What needs to be done:
Every line below between the one holding "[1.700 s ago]" and the one holding "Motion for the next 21", inclusive, should be copied exactly, and no other line.

[Records from a data collection]
________________

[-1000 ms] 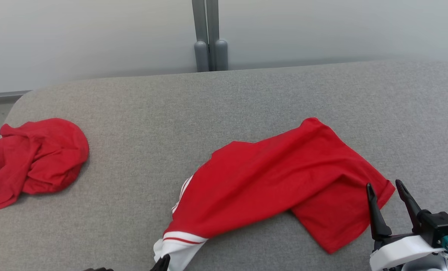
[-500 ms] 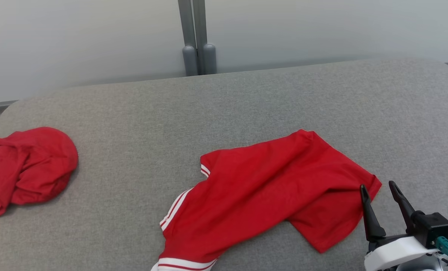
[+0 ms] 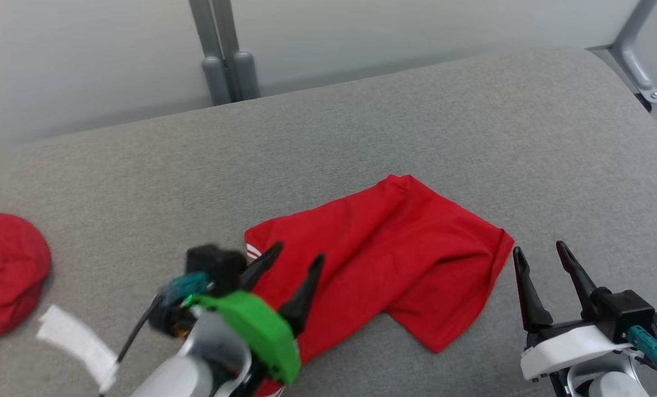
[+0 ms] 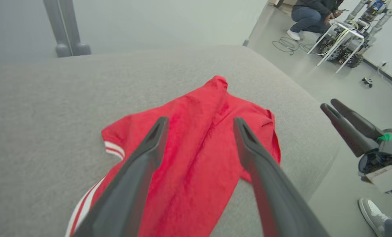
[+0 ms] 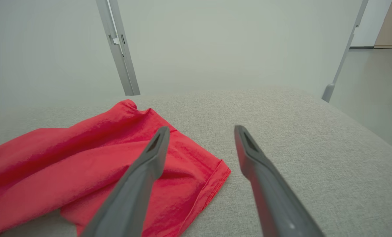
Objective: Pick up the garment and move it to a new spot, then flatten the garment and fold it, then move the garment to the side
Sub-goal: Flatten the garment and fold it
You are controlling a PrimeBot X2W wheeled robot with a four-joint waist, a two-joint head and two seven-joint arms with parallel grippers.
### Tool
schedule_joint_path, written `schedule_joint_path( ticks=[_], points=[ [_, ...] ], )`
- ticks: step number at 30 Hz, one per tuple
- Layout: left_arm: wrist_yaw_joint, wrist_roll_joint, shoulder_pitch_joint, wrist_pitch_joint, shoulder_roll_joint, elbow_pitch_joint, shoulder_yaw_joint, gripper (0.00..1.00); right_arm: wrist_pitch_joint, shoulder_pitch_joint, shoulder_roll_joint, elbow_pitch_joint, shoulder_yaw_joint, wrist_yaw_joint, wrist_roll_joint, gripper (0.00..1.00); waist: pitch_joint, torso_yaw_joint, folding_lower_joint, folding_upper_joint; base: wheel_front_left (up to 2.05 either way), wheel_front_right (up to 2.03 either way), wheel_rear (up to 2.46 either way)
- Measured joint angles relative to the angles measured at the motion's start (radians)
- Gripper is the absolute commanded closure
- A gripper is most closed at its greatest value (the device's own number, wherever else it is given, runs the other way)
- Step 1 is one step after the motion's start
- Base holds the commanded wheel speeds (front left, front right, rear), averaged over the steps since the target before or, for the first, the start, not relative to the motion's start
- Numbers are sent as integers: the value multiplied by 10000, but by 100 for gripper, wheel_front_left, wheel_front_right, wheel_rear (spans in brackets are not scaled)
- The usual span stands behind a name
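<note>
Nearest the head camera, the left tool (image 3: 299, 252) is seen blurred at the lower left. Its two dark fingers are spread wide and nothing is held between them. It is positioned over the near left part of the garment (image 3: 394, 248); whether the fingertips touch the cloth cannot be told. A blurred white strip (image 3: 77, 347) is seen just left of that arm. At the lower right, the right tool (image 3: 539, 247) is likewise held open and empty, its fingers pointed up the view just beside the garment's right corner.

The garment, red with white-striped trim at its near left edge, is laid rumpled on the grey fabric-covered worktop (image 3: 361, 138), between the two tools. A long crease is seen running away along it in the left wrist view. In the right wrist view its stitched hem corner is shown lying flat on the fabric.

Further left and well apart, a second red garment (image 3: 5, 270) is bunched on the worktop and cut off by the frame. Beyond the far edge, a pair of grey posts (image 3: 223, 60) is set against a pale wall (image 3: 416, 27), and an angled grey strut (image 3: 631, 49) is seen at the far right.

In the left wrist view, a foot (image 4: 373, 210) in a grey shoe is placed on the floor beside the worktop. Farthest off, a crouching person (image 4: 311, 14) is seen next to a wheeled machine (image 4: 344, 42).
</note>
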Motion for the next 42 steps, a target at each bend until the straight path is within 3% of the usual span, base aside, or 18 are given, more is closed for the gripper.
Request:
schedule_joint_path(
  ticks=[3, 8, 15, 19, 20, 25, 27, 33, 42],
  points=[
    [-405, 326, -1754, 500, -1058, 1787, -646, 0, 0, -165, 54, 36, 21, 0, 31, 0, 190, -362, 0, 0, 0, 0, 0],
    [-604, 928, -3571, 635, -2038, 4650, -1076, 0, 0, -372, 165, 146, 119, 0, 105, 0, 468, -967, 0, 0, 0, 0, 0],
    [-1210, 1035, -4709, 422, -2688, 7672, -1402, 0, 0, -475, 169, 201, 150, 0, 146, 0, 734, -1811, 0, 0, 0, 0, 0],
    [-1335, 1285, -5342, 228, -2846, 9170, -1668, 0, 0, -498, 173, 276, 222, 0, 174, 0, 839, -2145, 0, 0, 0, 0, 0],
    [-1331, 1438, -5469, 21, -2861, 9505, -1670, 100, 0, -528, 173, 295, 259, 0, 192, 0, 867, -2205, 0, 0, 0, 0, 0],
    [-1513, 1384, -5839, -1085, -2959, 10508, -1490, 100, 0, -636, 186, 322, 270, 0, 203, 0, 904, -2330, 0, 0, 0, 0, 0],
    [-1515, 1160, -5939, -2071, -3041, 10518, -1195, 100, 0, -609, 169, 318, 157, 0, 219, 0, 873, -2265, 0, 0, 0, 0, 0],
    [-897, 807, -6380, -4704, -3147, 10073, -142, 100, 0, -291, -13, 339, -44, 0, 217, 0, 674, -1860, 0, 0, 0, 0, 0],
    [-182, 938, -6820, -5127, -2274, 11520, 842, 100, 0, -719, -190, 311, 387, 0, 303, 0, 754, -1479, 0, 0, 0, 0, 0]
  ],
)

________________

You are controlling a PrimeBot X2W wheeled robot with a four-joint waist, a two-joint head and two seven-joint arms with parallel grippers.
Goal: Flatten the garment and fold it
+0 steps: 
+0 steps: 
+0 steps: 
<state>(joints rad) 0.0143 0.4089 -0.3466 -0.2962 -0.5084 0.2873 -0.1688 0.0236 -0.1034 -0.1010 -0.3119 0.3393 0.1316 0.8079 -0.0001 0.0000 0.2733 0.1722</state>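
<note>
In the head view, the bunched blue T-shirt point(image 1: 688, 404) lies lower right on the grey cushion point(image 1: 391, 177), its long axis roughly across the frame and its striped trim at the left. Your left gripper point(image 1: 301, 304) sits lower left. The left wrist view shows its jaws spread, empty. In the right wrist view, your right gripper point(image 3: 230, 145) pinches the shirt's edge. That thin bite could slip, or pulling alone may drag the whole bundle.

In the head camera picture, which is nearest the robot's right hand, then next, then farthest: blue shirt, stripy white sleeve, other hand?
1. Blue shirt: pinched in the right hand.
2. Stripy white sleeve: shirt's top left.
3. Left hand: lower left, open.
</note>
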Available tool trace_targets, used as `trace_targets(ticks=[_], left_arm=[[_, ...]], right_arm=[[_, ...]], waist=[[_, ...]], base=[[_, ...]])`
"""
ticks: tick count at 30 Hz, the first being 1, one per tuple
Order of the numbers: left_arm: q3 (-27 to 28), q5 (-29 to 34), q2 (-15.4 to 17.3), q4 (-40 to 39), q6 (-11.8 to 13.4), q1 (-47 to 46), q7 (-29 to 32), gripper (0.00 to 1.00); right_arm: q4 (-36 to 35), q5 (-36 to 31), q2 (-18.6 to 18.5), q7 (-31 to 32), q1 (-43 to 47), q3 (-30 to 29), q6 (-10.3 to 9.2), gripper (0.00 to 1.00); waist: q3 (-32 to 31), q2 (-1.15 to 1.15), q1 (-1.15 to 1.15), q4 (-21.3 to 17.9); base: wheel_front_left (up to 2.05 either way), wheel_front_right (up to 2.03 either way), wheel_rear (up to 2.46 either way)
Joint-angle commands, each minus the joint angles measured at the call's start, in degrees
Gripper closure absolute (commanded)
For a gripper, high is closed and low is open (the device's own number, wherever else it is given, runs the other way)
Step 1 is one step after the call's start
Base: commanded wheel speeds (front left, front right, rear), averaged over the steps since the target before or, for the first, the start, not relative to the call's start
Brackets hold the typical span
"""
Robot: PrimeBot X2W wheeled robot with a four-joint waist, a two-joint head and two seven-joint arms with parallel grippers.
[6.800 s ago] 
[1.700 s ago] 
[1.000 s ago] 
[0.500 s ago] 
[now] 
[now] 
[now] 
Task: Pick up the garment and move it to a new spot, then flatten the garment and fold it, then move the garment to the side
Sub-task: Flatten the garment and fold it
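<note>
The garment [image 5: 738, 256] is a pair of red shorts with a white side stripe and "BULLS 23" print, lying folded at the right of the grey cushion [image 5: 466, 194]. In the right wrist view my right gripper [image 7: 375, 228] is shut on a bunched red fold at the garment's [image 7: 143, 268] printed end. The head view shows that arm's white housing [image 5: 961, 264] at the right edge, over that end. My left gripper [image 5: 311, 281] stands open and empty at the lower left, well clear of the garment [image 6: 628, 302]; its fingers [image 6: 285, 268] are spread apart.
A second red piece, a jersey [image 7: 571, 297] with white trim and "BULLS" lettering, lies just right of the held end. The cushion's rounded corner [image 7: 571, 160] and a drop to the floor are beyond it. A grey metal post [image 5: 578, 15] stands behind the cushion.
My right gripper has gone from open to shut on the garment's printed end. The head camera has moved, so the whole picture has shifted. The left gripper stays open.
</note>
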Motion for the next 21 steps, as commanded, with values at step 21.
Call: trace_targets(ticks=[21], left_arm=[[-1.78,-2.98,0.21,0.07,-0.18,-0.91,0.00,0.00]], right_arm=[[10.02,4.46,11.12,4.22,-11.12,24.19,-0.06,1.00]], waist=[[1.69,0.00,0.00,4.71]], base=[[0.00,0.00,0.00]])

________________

Result below:
[1.700 s ago] 
[1.000 s ago] 
[0.500 s ago] 
[now] 
[now] 
[now] 
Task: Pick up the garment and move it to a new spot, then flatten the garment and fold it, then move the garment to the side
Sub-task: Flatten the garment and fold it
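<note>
The garment [image 5: 738, 256] is a pair of red shorts with a white side stripe and "BULLS 23" print, lying folded at the right of the grey cushion [image 5: 466, 194]. In the right wrist view my right gripper [image 7: 375, 228] is shut on a bunched red fold at the garment's [image 7: 143, 268] printed end. The head view shows that arm's white housing [image 5: 961, 264] at the right edge, over that end. My left gripper [image 5: 311, 281] stands open and empty at the lower left, well clear of the garment [image 6: 628, 302]; its fingers [image 6: 285, 268] are spread apart.
A second red piece, a jersey [image 7: 571, 297] with white trim and "BULLS" lettering, lies just right of the held end. The cushion's rounded corner [image 7: 571, 160] and a drop to the floor are beyond it. A grey metal post [image 5: 578, 15] stands behind the cushion.
My right gripper has gone from open to shut on the garment's printed end. The head camera has moved, so the whole picture has shifted. The left gripper stays open.
</note>
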Motion for the next 21 steps, as commanded, with values at step 21.

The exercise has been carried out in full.